_What needs to be done_
Word for word, transcribe the listing that follows, minus any pictures.

====== Data segment ======

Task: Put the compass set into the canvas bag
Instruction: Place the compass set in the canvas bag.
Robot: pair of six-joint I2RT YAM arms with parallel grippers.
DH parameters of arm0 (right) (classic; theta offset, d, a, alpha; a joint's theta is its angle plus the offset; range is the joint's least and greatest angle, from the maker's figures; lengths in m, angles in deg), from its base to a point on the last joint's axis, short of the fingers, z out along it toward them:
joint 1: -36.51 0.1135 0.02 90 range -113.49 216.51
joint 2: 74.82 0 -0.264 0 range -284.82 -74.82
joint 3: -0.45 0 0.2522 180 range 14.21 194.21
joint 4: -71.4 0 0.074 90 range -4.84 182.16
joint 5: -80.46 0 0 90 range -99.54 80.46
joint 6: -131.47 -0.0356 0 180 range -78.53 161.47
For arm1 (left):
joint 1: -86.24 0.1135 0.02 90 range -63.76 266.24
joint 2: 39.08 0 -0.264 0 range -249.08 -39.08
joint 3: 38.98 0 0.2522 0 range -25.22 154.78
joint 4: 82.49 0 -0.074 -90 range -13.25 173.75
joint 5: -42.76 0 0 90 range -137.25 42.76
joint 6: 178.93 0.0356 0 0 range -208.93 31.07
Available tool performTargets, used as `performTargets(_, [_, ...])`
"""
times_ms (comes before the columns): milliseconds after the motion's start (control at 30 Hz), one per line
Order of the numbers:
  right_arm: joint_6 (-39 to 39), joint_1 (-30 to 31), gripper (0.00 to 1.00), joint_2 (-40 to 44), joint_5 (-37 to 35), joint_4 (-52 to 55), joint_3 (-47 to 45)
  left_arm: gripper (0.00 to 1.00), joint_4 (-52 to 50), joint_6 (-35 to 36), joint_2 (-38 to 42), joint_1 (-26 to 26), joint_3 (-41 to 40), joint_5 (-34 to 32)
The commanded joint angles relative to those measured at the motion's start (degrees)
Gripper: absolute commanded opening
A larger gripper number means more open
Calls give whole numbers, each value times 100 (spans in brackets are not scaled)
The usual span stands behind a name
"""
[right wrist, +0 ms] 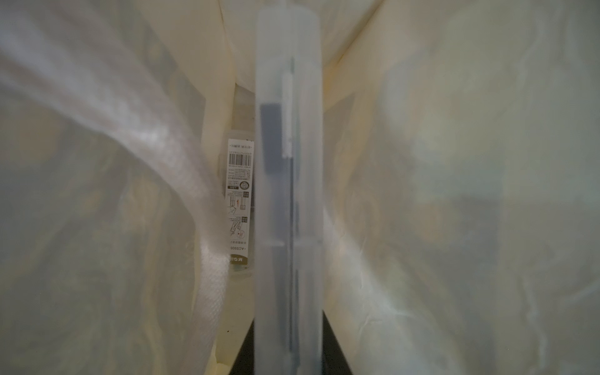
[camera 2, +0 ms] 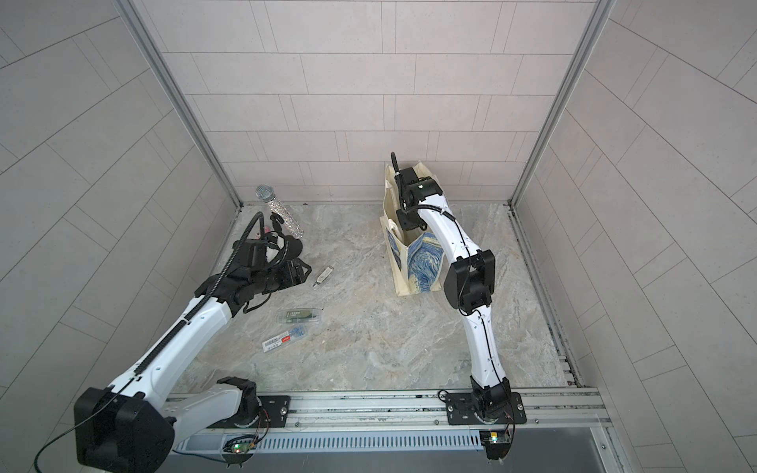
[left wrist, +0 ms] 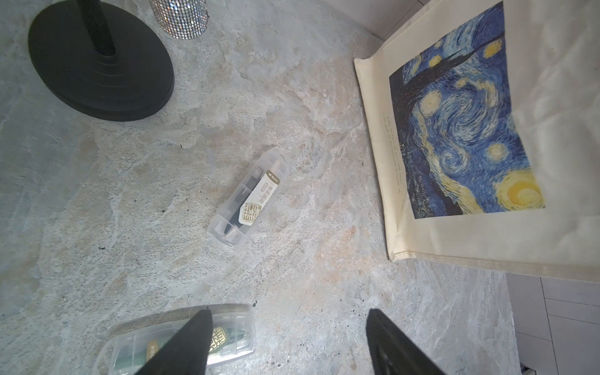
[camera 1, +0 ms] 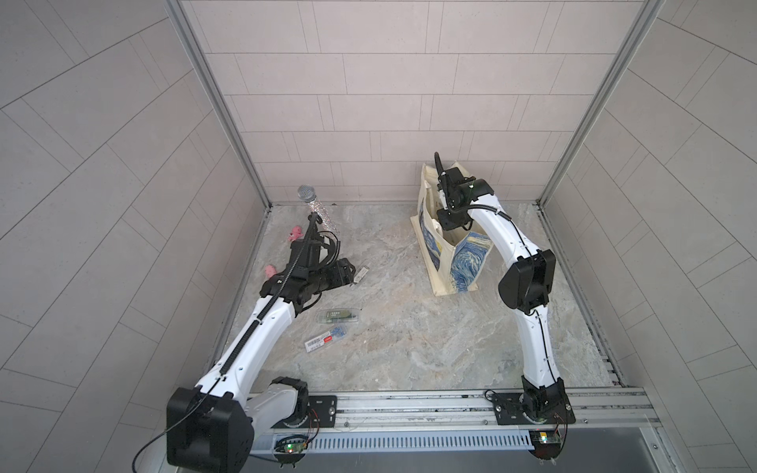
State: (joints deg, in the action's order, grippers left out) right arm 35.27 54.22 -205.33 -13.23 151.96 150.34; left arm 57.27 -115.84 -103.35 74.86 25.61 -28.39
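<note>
In a top view, the cream canvas bag (camera 1: 467,262) with blue-and-yellow swirl print stands at one o'clock on the marbled surface (camera 1: 409,336), with the right arm (camera 1: 504,233) reaching inside. Left wrist view: the left gripper (left wrist: 289,311) hangs open, empty. Right wrist view: the right gripper (right wrist: 289,324) is clamped on the translucent plastic-cased compass set (right wrist: 289,194), apparently inside the bag.

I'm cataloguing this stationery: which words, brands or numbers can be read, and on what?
"M&G": label of the clear case on the table.
"孔庙祈福": seal on that same label.
"ACS906", partly hidden: barcode sticker on a case inside the canvas bag.
Too small or blurred: line of print on the bag's outside, red-labelled case, green case.
</note>
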Motion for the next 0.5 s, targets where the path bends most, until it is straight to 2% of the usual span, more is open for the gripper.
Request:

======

_Expected answer_
Task: Put the compass set into the canvas bag
Instruction: Place the compass set in the canvas bag.
Robot: pair of six-joint I2RT YAM arms with parallel grippers.
DH parameters of arm0 (right) (classic; theta offset, d, a, alpha; a joint's theta is its angle plus the offset; range is the joint's least and greatest angle, from the maker's figures; lengths in m, angles in deg), from its base to a point on the last joint's axis, short of the fingers, z out along it toward them:
joint 1: -36.51 0.1135 0.02 90 range -113.49 216.51
joint 2: 74.82 0 -0.264 0 range -284.82 -74.82
joint 3: -0.45 0 0.2522 180 range 14.21 194.21
joint 4: -71.4 0 0.074 90 range -4.84 182.16
joint 5: -80.46 0 0 90 range -99.54 80.46
joint 6: -131.47 -0.0356 0 180 range -78.53 161.47
For arm1 (left):
joint 1: -86.24 0.1135 0.02 90 range -63.76 266.24
joint 2: 39.08 0 -0.264 0 range -249.08 -39.08
joint 3: 38.98 0 0.2522 0 range -25.22 154.78
joint 4: 82.49 0 -0.074 -90 range -13.25 173.75
joint 5: -42.76 0 0 90 range -137.25 42.76
joint 6: 178.93 0.0356 0 0 range -208.93 31.07
Available tool performTargets, used as `performTargets(_, [_, ...])`
"""
times_ms (comes before the columns): milliseconds after the motion's start (control at 30 Hz), one per line
Order of the numbers:
  right_arm: joint_6 (-39 to 39), joint_1 (-30 to 31), gripper (0.00 to 1.00), joint_2 (-40 to 44), joint_5 (-37 to 35), joint_4 (-52 to 55), joint_3 (-47 to 45)
  left_arm: gripper (0.00 to 1.00), joint_4 (-52 to 50), joint_6 (-35 to 36), joint_2 (-38 to 42), joint_1 (-26 to 26), joint_3 (-41 to 40), joint_5 (-34 to 32)
The commanded joint angles relative to those measured at the motion's start (degrees)
Gripper: absolute commanded opening
A larger gripper number means more open
Calls give whole numbers, each value times 100 (spans in brackets are not scaled)
The usual span stands behind a name
"""
[right wrist, +0 ms] 
[camera 2, +0 ms] 
[left wrist, +0 ms] 
[camera 1, +0 ms] 
State: (joints deg, in the action's order, grippers left out) right arm 35.27 54.22 -205.33 -13.23 151.96 150.34; left arm 57.27 -115.84 -103.35 74.86 25.61 -28.39
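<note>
In a top view, the cream canvas bag (camera 1: 467,262) with blue-and-yellow swirl print stands at one o'clock on the marbled surface (camera 1: 409,336), with the right arm (camera 1: 504,233) reaching inside. Left wrist view: the left gripper (left wrist: 289,311) hangs open, empty. Right wrist view: the right gripper (right wrist: 289,324) is clamped on the translucent plastic-cased compass set (right wrist: 289,194), apparently inside the bag.

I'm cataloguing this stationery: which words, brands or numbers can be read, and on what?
"M&G": label of the clear case on the table.
"孔庙祈福": seal on that same label.
"ACS906", partly hidden: barcode sticker on a case inside the canvas bag.
Too small or blurred: line of print on the bag's outside, red-labelled case, green case.
</note>
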Motion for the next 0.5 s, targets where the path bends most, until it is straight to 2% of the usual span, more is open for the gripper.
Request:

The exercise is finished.